La lotta per la libertà non è una lotta persa, se resisteranno i sognatori, se la libertà resterà una parola sconvolgente che non può essere offesa dall’uso nauseante che se ne fa nei salotti perbenisti, nelle chiese decadenti, nei parlamenti parolai, ma parola di speranza per riconquistare i nostri sogni ceduti per pochi spiccioli a farabutti da quattro soldi. La paura può essere dominata ritornando alla vita, comunque, in ogni caso, ringraziandola. “Grazie vita!”, ottima frase per iniziare la giornata, per vincere la paura del giorno. L’ho scritta sul mio cellulare, mi appare sul display ogni volta che l’accendo. Non mi illudo che mi vada sempre tutto bene. I giorni li conosco, mi arrangio a decifrare il bello e il brutto che mi accade intorno. Ma vado avanti e più mi convinco che esserci è meraviglioso. Partecipare al giro vale sempre la pena. La vita è un cantiere aperto di incontri, uno sguardo di conoscenza per scrutare dentro e oltre, un ascolto di sorprese per scoprirsi ogni volta, comunque, irrimediabilmente affascinato.

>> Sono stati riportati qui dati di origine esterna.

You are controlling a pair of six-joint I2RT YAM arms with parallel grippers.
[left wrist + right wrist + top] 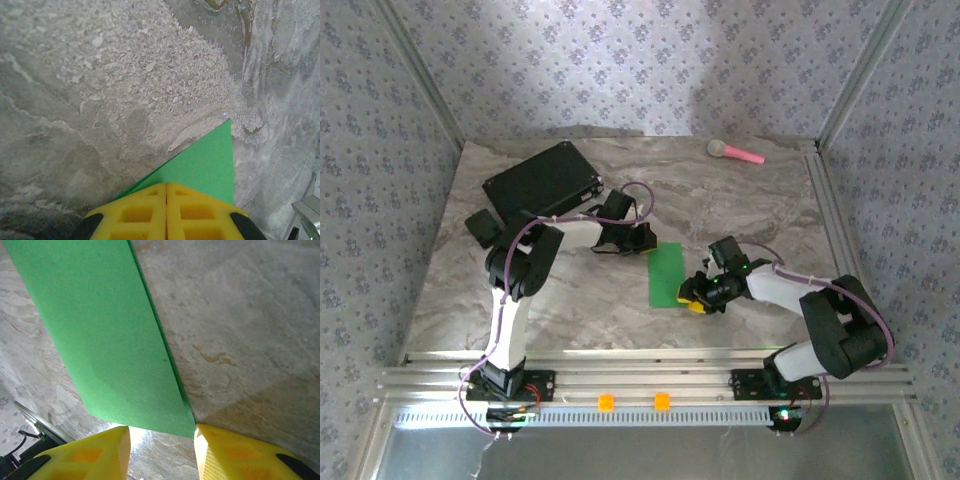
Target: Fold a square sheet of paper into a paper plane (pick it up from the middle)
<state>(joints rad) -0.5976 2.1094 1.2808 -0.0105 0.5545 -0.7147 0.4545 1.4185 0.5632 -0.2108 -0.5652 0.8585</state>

La vita ti acchiappa, ti porta, ti culla, ti scuote, ti rivolta, ti respira dentro fino a che il vento ti gonfia di senso, fino al giorno in cui quello stesso vento spirerà altrove, oltre. C’è la morte, sì, fa parte del gioco, è sempre vento che passa e tu ti lascerai acchiappare dalla Vita senza resisterle, libero di lasciarla libera di essere Vita. Benedetta vita, comunque e in ogni caso, benedetta avventura, è sogno aperto sulla possibilità futura, è mettersi in gioco. È un’avventura che ringiovanisce,
che provoca, che indirizza.
Ce la farai? Il rischio è il fallimento, è previsto. Ma non tentare, far vincere la paura, tenersi per sé quello che si è ricevuto sarebbe un fallimento sicuro. Un nuovo mondo è possibile, sognarlo non è una fuga, anzi è l’arte prodigiosa di quelli che vedono prima degli altri ciò che sarà il domani e lo raccontano. I visionari, in un mare in burrasca, prima di tutti avvistano terra.